*Exercise details*
Here the answer must be the exact run of lines from the line holding "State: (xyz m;" to the end of the material below, and nothing else.

*Information shown*
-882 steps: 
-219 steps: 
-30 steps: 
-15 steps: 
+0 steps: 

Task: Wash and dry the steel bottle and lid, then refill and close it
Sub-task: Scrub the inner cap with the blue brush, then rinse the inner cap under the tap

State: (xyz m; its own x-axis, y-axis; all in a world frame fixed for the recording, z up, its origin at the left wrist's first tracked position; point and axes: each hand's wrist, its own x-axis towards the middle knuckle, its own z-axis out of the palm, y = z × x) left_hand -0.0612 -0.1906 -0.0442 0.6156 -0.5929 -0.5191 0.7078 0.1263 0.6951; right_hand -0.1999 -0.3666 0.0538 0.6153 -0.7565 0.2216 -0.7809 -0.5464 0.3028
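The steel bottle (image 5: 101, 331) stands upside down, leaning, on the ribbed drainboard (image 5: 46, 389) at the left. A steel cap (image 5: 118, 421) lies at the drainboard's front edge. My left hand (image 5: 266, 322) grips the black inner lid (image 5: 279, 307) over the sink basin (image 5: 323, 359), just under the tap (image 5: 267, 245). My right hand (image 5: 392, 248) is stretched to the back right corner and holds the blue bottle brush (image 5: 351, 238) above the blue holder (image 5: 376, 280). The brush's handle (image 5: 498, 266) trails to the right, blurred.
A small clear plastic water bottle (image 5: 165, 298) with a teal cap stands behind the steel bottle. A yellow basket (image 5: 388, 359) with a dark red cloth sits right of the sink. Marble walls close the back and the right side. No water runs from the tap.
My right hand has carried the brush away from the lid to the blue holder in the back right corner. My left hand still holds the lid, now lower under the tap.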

*Solution to this exercise*
State: (xyz m; its own x-axis, y-axis; all in a world frame fixed for the recording, z up, its origin at the left wrist's first tracked position; point and axes: each hand's wrist, its own x-axis towards the middle knuckle, its own z-axis out of the palm, y = z × x) left_hand -0.0612 -0.1906 -0.0442 0.6156 -0.5929 -0.5191 0.7078 0.1263 0.6951; right_hand -0.1999 -0.3666 0.0538 0.6153 -0.7565 0.2216 -0.7809 -0.5464 0.3028
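The steel bottle (image 5: 101, 331) stands upside down, leaning, on the ribbed drainboard (image 5: 46, 389) at the left. A steel cap (image 5: 118, 421) lies at the drainboard's front edge. My left hand (image 5: 266, 322) grips the black inner lid (image 5: 279, 307) over the sink basin (image 5: 323, 359), just under the tap (image 5: 267, 245). My right hand (image 5: 392, 248) is stretched to the back right corner and holds the blue bottle brush (image 5: 351, 238) above the blue holder (image 5: 376, 280). The brush's handle (image 5: 498, 266) trails to the right, blurred.
A small clear plastic water bottle (image 5: 165, 298) with a teal cap stands behind the steel bottle. A yellow basket (image 5: 388, 359) with a dark red cloth sits right of the sink. Marble walls close the back and the right side. No water runs from the tap.
My right hand has carried the brush away from the lid to the blue holder in the back right corner. My left hand still holds the lid, now lower under the tap.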

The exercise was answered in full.